Woman pulled alive from rubble in Christchurch, NZ

A paramedic tends to a woman, believed to be Ann Bodkin, as she's lifted from the rubble of the Pyne Gould building. (Getty Images / February 23, 2011)

CHRISTCHURCH, New Zealand -- New Zealand authorities have given up hope of finding any more survivors from last week's devastating earthquake and will now look to recover the remaining victims, officials said on Thursday.

The head of the civil defense said there had been no live rescues since last week and the grim reality was that no more people would be found alive.

"As time has gone on the chances of finding others alive has diminished. Sadly there comes a point where the response effort has to shift from rescue to the recovery of bodies, and regrettably we have reached that point," said John Hamilton.
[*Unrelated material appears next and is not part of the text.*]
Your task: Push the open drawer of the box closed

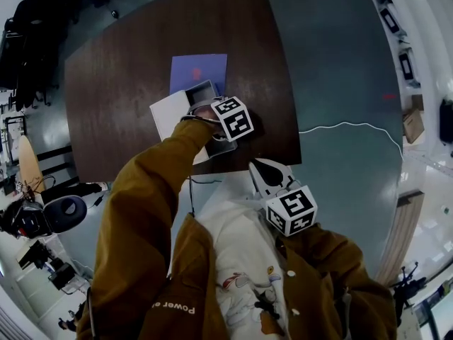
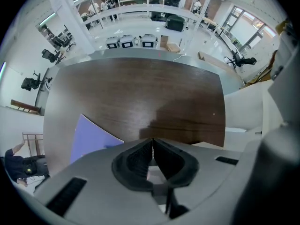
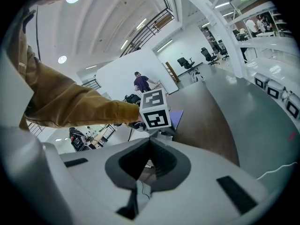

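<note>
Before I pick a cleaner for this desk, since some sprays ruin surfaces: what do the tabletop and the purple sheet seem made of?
Tabletop: dark brown wood or wood-look laminate, satin finish; fine grain streaks run across it, with a faint sheen. Purple sheet: probably paper or thin card, matte; it lies flat with crisp straight edges.

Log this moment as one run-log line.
drawer: open | left gripper: shut, pointing down over box | right gripper: shut, empty, by table near edge | task: not done
</note>
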Tool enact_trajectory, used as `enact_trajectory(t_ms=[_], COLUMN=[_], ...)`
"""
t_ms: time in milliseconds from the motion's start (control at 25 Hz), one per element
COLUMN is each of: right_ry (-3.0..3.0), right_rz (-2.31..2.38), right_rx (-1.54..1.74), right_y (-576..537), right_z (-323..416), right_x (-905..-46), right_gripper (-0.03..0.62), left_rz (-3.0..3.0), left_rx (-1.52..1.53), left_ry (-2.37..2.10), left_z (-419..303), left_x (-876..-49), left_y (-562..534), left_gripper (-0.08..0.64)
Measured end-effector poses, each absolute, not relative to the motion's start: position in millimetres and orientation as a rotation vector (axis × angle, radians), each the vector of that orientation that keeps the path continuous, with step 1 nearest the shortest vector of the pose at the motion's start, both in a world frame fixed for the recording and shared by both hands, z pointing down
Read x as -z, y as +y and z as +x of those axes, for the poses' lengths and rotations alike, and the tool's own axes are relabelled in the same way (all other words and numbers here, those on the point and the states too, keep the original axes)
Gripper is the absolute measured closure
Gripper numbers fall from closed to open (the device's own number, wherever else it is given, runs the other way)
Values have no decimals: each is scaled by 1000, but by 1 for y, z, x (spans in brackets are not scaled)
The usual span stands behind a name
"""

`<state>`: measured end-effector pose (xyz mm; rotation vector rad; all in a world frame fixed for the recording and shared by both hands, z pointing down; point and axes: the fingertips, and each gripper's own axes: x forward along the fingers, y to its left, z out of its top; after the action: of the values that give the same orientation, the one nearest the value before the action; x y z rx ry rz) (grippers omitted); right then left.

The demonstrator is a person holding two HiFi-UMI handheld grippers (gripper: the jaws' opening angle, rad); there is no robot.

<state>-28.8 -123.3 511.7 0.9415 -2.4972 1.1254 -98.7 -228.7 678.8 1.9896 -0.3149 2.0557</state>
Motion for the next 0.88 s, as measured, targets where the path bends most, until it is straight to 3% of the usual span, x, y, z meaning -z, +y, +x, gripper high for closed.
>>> enact_trajectory(t_ms=[880], right_ry=[-2521], right_rz=[882], right_rx=[-1092], right_y=[-121], right_z=[-45], right_x=[-509], right_gripper=[586], left_rz=[1856], left_rx=[-2054], left_ry=[-392], left_z=[-144], left_x=[-677], left_y=[-215], left_gripper=[546])
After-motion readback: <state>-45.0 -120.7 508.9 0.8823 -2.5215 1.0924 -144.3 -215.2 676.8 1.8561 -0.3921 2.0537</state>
Seventy people were pulled out alive from leveled buildings in the city's central business district, when the quake struck at 12.51 p.m. last Tuesday, at a time when the city center was full of lunching office workers and shoppers. The last person found alive was the day after.
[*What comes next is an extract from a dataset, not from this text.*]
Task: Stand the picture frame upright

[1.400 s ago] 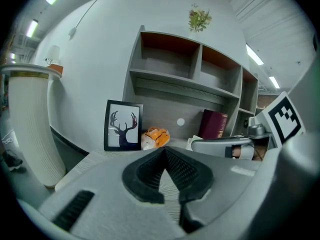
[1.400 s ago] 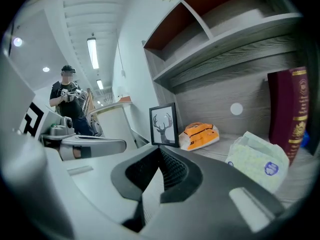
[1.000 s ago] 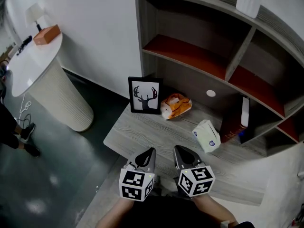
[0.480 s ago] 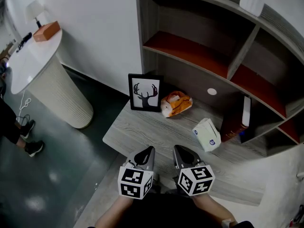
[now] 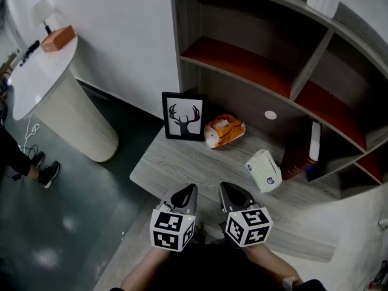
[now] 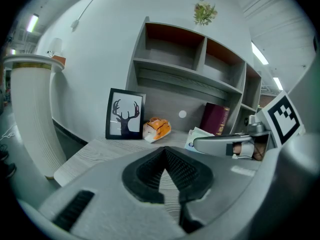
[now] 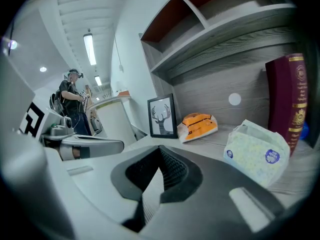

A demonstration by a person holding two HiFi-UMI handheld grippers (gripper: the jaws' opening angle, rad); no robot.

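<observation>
Left gripper hovers low over the near edge of the grey wood-grain desk, jaws pressed together with nothing between them. Right gripper hangs just beside it, jaws likewise closed and empty, and both point toward the shelf unit. The picture frame, black-edged with a deer-antler print, stands upright at the desk's far left corner, close by the shelf unit's left wall and well apart from both grippers. Just to its right lies an orange snack packet. Nearer the right gripper rests a white tissue pack, and beyond it a maroon book stands on end. Off to the left, a white round pedestal table carries an orange box.
</observation>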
The confirmed death toll is 161, with police estimating that the final toll may be as high as 240, making it the second worst natural disaster after the 1931 Napier earthquake which claimed 256 people.
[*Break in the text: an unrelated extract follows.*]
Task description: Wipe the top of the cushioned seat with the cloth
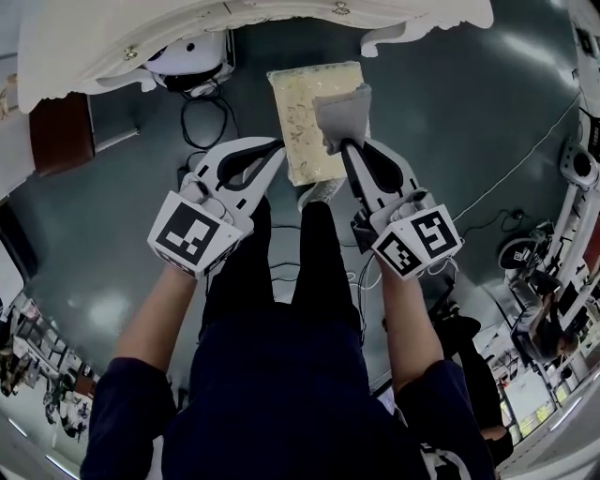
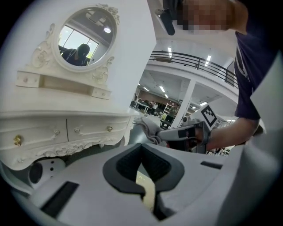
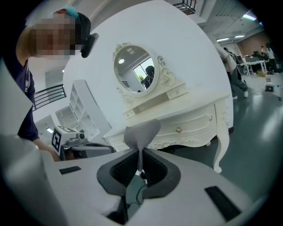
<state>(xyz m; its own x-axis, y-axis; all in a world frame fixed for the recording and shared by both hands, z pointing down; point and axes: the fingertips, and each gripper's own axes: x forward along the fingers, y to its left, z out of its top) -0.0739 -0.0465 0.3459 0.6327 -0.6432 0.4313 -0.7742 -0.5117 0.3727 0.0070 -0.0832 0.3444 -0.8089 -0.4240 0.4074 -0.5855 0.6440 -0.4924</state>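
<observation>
Your right gripper pinches the grey cloth over the cream cushioned seat, which stands before the white dressing table; your left gripper is closed and empty.

One cushioned seat, one cloth, two tools.
The two are the left tool and the right tool, each with one marker cube, the left cube and the right cube; one white dressing table with one oval mirror.
</observation>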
The victims are believed to have come from more than 20 countries, with many being foreign students -- including Japanese and Chinese -- at an English language school in a building where the six floors collapsed on top of each other.

The local mayor said the news made it a "terrible" day for Christchurch.

"We will continue to hold hope that there is a still a miracle out there," Bob Parker said.

More than 1,000 rescuers from New Zealand and seven countries, including Japan, the United States, Australia, and Taiwan, have worked day and night to find any survivors, but had found only the dead after the rescue of a woman in a finance company building last Wednesday.

Rescue officials said a recovery operation will see them move to clearing away damaged buildings with heavy machinery instead of the more painstaking methods used when seeking survivors.

The government has said there will be an inquiry into how buildings in the city hit by last September's force 7.1 quake were passed as safe for use, and whether that was a factor in the amount of casualties.

Preliminary costs of the quake have been put as high as NZ$15 billion ($11 billion), which the government has said is affordable although it may need to borrow more in the short term and change its spending priorities.